Task directions:
Report each line of the records below that holds the word "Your".

Segment Open

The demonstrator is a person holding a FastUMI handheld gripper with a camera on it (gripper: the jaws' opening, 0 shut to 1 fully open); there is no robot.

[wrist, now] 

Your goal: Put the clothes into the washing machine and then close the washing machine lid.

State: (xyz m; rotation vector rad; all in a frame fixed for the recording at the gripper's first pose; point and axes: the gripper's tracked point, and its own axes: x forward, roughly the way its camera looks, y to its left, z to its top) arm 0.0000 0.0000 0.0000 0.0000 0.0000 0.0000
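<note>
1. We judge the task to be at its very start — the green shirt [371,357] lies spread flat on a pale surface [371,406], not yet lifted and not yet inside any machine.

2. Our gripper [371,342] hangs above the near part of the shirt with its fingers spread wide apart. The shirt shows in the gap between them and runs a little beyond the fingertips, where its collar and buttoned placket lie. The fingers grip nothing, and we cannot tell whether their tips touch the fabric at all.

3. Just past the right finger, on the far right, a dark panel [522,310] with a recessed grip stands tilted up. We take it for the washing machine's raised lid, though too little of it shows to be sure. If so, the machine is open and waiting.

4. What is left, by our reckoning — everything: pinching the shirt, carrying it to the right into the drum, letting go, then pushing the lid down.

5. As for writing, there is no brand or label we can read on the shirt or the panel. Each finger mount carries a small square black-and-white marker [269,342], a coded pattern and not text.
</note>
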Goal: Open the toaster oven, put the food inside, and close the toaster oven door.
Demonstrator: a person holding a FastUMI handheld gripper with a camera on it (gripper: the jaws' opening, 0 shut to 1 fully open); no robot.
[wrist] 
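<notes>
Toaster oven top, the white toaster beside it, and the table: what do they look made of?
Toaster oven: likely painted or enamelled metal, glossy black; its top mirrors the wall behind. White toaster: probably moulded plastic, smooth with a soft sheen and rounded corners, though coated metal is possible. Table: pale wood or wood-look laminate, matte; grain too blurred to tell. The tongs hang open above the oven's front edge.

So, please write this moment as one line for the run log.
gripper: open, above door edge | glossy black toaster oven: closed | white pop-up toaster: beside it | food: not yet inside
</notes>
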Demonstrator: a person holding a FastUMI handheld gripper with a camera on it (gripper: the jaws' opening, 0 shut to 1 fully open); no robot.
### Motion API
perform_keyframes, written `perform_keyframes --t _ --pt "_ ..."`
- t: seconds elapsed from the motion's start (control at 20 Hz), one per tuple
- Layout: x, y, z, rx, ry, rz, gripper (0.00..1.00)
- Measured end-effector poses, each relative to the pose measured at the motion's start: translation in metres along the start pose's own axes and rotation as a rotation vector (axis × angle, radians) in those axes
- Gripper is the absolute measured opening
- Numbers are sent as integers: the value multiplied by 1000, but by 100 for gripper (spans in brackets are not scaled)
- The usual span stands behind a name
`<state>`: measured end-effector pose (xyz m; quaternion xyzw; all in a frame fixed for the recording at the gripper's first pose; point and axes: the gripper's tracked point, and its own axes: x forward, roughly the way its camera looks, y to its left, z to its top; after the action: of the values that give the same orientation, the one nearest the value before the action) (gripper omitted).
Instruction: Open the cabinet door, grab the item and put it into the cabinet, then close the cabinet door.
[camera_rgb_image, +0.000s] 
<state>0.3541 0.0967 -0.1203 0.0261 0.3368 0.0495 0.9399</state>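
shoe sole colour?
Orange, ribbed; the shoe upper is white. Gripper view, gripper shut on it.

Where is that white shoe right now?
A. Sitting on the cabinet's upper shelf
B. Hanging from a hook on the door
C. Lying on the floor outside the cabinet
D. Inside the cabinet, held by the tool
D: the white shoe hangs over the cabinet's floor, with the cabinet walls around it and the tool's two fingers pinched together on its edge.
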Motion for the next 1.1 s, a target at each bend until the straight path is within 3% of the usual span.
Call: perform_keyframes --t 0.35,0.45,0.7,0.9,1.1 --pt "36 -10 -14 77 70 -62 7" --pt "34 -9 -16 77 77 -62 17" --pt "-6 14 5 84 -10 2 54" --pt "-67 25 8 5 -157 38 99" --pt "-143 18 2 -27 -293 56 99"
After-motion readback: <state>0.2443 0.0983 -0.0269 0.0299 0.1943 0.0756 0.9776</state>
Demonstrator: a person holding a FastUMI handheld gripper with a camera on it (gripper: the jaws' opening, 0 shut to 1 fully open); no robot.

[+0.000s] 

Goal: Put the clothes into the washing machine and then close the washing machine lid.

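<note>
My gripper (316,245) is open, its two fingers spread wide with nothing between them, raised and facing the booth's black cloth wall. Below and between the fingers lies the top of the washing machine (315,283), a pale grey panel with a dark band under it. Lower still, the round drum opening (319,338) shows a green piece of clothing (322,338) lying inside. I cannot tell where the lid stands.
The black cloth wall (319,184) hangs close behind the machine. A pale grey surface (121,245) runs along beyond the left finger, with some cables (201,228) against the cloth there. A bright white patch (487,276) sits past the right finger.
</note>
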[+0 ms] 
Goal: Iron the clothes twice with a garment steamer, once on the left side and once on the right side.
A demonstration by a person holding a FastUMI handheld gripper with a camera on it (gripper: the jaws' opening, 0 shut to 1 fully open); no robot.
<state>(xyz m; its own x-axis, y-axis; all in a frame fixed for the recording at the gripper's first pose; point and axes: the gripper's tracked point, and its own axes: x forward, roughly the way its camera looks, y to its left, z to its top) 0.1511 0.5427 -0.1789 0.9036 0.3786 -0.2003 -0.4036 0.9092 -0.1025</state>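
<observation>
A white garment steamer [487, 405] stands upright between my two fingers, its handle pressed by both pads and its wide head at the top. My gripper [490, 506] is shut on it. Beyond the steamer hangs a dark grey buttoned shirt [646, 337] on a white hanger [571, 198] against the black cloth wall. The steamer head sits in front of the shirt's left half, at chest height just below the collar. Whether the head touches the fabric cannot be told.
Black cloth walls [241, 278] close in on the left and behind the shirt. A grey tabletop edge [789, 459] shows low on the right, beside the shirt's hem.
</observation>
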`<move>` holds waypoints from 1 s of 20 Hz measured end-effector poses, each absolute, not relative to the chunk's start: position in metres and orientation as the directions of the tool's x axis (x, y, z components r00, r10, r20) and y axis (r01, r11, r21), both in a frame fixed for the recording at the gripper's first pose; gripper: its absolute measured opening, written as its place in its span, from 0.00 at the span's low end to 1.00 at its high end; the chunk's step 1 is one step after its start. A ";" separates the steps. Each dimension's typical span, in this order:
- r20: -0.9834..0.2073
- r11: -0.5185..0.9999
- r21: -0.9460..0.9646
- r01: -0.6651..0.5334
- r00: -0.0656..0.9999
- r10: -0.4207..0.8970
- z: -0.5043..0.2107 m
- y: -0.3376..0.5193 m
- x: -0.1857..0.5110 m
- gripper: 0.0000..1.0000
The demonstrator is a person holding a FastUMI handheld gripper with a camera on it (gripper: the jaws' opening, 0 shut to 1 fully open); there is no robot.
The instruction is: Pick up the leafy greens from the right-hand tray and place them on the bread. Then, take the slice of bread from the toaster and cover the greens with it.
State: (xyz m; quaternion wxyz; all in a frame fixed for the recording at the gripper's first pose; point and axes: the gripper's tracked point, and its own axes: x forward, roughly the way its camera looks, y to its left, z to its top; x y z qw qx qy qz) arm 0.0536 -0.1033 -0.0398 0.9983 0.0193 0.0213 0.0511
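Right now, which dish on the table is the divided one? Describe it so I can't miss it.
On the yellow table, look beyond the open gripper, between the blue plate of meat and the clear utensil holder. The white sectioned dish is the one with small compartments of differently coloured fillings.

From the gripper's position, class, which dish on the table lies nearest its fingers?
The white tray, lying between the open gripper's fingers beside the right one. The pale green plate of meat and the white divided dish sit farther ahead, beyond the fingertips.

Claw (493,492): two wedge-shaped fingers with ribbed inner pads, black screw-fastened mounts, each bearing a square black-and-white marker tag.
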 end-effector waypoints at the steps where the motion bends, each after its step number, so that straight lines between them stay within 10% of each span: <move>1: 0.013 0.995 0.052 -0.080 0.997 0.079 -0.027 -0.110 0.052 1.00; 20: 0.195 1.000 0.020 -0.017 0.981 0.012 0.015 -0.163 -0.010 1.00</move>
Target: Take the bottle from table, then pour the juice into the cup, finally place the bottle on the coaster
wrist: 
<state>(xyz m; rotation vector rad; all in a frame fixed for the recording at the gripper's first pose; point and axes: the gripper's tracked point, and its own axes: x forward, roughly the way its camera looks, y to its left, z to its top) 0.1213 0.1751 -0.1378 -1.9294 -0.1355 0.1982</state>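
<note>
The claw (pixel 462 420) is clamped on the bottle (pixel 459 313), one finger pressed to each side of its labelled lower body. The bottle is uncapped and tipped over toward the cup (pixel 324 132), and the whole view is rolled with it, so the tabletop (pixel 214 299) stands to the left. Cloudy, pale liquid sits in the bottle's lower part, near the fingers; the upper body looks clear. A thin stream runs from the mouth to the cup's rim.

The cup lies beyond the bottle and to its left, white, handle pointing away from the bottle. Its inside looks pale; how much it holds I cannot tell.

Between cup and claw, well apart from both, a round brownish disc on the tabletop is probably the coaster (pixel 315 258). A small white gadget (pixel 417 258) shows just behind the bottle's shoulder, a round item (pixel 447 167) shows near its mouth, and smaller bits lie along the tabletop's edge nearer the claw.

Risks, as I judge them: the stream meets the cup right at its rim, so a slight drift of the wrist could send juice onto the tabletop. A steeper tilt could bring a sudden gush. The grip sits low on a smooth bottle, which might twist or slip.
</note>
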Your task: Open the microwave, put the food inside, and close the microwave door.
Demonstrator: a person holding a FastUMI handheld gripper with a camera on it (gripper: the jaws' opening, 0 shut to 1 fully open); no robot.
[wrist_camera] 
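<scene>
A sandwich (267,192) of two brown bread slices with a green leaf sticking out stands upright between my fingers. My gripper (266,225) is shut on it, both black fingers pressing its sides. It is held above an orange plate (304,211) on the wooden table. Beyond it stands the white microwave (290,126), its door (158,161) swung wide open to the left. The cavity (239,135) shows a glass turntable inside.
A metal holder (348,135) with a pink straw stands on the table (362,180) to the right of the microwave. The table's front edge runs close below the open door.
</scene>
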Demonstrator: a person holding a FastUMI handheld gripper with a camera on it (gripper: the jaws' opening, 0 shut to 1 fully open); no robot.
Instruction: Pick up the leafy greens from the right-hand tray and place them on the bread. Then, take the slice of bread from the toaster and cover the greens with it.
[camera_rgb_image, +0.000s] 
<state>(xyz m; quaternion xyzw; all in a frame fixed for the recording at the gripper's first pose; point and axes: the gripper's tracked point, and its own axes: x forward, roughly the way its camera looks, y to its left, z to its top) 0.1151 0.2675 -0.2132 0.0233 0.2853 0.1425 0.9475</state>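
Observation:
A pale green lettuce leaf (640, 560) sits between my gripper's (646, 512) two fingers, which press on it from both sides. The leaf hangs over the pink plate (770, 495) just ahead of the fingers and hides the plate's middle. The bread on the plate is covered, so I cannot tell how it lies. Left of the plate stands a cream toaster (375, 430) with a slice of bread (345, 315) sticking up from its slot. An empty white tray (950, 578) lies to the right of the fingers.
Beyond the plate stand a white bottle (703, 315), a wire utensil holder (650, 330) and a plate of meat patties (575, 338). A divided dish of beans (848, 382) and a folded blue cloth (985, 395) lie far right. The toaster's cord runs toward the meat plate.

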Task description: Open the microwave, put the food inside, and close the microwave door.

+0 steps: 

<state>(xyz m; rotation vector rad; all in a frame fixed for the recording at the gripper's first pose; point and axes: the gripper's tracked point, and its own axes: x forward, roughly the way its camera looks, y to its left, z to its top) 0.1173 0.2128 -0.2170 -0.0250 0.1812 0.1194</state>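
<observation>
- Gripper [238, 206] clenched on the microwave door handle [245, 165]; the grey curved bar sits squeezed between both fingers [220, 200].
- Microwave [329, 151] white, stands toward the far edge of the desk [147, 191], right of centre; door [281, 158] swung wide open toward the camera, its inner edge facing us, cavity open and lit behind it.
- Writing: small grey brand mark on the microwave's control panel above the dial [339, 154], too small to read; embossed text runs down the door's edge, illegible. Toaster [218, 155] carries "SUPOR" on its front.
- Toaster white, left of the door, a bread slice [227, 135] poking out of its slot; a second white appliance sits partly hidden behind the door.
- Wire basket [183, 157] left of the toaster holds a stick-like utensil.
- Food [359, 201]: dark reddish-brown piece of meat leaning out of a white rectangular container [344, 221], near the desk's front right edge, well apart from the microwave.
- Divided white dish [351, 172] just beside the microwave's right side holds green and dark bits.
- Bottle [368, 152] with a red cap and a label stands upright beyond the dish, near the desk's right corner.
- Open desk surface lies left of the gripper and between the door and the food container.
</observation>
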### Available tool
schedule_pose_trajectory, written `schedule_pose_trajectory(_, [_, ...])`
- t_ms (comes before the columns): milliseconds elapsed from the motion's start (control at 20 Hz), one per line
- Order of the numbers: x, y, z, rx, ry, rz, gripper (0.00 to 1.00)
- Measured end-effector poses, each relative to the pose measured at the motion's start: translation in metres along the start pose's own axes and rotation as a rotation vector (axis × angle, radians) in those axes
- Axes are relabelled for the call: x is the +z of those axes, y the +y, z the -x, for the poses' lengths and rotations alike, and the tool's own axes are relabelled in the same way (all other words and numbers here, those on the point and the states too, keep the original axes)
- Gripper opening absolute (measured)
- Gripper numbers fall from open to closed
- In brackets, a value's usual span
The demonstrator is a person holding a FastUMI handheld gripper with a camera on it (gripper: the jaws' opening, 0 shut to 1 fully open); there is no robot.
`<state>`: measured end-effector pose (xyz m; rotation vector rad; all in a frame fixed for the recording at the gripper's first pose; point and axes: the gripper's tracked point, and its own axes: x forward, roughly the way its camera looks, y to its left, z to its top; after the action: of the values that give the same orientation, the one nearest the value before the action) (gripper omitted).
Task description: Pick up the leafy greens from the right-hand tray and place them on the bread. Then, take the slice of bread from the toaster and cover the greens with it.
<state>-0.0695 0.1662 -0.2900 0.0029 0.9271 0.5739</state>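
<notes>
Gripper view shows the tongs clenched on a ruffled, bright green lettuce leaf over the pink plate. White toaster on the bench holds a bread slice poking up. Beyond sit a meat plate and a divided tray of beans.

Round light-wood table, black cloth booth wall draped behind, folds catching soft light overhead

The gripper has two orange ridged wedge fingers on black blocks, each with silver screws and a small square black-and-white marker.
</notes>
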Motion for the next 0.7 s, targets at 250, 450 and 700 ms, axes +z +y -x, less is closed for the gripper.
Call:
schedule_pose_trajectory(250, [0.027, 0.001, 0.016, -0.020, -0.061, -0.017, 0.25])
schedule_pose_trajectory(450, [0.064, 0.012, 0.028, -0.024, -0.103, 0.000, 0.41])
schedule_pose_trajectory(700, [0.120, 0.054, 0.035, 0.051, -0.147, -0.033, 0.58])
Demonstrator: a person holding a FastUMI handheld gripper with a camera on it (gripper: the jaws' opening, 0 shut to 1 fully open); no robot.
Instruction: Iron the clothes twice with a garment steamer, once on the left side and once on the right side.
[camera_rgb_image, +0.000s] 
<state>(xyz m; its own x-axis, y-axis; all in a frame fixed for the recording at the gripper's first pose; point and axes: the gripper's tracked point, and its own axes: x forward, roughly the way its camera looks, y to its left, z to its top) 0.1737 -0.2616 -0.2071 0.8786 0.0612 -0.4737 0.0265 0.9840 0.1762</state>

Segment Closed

Response box:
Your goal: Put the clothes into the washing machine and then close the washing machine lid.
Your task: Open the microwave, put the food inside, and close the microwave door.

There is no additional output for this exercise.